= Beginning of Section =

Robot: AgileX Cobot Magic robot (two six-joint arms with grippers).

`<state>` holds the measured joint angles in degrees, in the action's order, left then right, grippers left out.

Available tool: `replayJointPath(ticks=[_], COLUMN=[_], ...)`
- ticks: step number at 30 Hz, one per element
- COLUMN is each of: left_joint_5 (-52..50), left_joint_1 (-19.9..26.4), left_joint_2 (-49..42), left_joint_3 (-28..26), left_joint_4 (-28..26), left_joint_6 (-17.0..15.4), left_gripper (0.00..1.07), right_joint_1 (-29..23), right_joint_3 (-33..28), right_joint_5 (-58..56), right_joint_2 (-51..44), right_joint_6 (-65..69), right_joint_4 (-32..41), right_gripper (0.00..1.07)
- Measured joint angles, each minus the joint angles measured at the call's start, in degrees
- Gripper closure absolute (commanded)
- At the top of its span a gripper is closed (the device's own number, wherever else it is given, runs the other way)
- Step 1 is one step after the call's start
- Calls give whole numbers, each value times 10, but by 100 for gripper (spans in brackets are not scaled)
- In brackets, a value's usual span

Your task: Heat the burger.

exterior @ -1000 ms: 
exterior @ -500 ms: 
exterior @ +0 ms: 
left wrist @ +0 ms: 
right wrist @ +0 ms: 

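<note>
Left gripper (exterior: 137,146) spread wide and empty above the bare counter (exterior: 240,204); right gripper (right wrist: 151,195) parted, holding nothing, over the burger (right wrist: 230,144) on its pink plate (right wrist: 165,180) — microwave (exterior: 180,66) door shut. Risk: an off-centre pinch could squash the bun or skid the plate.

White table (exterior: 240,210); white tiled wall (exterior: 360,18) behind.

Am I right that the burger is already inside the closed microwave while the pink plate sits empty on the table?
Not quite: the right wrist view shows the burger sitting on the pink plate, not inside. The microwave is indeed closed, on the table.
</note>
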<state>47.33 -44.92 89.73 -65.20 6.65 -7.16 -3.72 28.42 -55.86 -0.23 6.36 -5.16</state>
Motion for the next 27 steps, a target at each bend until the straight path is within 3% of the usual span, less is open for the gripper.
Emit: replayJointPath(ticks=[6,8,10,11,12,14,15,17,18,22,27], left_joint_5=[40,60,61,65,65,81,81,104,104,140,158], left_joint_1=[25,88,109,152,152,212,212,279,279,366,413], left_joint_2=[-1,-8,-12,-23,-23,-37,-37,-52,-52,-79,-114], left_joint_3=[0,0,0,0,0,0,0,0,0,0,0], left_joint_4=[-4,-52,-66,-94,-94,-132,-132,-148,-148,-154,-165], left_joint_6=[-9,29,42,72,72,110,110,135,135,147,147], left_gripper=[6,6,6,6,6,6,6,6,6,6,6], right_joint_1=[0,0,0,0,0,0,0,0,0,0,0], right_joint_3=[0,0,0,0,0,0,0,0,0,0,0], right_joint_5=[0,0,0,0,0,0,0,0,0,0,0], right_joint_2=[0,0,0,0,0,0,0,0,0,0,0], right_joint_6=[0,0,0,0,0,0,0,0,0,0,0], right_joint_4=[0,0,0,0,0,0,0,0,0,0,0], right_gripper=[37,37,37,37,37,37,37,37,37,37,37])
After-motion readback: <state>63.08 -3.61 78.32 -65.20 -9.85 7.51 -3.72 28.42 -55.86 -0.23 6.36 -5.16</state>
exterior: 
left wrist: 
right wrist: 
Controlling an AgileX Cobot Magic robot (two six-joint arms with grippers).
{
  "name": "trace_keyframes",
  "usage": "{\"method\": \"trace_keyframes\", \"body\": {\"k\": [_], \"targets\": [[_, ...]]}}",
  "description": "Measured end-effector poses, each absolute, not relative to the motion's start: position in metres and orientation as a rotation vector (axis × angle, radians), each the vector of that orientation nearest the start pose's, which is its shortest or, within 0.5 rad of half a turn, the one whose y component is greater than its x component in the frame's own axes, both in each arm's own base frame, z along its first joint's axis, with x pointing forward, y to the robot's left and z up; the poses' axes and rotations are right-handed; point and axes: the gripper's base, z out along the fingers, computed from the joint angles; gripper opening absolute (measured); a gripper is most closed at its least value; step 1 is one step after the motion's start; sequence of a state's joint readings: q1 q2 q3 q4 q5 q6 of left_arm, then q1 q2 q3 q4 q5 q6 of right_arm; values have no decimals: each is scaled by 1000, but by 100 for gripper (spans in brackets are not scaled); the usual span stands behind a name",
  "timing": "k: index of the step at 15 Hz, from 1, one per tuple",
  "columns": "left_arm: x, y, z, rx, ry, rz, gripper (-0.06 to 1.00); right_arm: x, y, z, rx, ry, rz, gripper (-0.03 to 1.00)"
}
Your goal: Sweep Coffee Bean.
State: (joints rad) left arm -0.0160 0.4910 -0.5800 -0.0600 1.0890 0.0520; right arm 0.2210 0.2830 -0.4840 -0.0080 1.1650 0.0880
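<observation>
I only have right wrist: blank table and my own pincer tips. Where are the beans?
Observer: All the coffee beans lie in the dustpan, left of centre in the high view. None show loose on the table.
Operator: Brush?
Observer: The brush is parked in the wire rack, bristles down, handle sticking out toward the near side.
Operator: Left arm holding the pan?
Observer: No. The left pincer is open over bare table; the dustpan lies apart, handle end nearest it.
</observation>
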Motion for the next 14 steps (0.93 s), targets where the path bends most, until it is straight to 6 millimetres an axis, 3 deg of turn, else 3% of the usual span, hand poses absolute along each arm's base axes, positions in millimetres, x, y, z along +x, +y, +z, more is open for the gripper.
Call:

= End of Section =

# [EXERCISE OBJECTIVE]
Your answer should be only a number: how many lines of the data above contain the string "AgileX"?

# [RESULT]
2